A code snippet for regression with structured data + text

Hey everyone!

I wrote a new module based on MultiBatchRNN and MixedInputModel for regression (or classification) of a structured data combined with a text input. The module handles 3 types of data: categorical, continuous, and text tokens. The final module is:

class RNN_Structured_regressor(nn.Module):

    def __init__(self, text_bptt, text_max_seq, text_ntoken, text_emb_sz, text_n_hid, text_n_layers, text_pad_token, 
                 struct_emb_szs, struct_n_cont, y_range, struct_layers_szs=[1000,500]):
        super().__init__()
        self.rnn_enc = MyMultiBatchRNN(bptt=text_bptt, max_seq=text_max_seq, ntoken=text_ntoken, emb_sz=text_emb_sz, 
                                     n_hid=text_n_hid, n_layers=text_n_layers, pad_token=text_pad_token, 
                                     dropouth=0.3, dropouti=0.65, dropoute=0.1, wdrop=0.5, qrnn=False) 
        
        self.structured_model = MixedInputModelWithText(struct_emb_szs, struct_n_cont, emb_drop=0.04, out_sz=1, 
                                                        szs=struct_layers_szs, drops=[0.001,0.01], y_range=y_range, 
                                                        use_bn=False, is_reg=True, is_multi=False, n_text=text_emb_sz)
        
    def forward(self, x_cat, x_cont, text_inp):
        raw_outputs, outputs = self.rnn_enc(torch.t(text_inp))
        encoded_text = outputs[-1][-1] # add max pooling afterwards
        return self.structured_model(x_cat, x_cont, encoded_text)
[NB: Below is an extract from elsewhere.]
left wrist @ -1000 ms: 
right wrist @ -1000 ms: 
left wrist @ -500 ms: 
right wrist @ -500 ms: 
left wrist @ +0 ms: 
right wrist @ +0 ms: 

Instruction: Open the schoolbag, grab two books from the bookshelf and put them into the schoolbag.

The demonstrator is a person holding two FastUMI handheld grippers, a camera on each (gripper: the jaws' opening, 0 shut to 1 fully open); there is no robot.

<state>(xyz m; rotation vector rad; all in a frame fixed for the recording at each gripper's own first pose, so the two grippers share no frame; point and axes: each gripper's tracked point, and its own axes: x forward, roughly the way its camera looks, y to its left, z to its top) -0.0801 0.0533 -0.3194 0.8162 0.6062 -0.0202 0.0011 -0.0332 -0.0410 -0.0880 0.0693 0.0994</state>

The entire code can be found here:

You can also load Wikipedia LM weights, or any other LM, to improve your initial RNN weights by:
load_model(learner.model.rnn_enc, '<your_LM>')

I’d love to get your feedback!
Hope it helps anyone :slight_smile:

6 Likes

This looks very cool - I’ll be sure to check it out!

1 Like

This is exactly what I’m trying to do as well! Trying to run it with my dataset now, and working through a few hiccups. I may post some questions for you here :slight_smile:

1 Like

Hey there, I’m currently working out the ‘build learner’ part of your code that calls RNN_Structured_regressor.

I’m defining things like batch size, emb size, etc. but I’m confused about that text_ntoken argument.

Is it the total number of tokens in the text columns of my dataset? Or is it per text column, or something? Do you know of a way to find that number? What does it do down the line in the code? I don’t see that argument actually used anywhere further down in the custom MultiBatchRNN that is called.

Thanks!

Oh, I forgot to add some of the hyper-parameters to that code (I added them below). text_ntoken is the size of your dictionary, probably somewhere between 10k to 50k.

text_emb_sz = 400
text_n_hid = 1150 # size of hidden layer
text_n_layers = 3
text_pad_token = 1 # position of padding token
struct_layers_szs=[1000, 500]

wd=1e-7
text_bptt=16
text_max_seq=text_bptt*10
text_ntoken = len(itos)
bs=30

thanks! I’ll give it a try with those updates.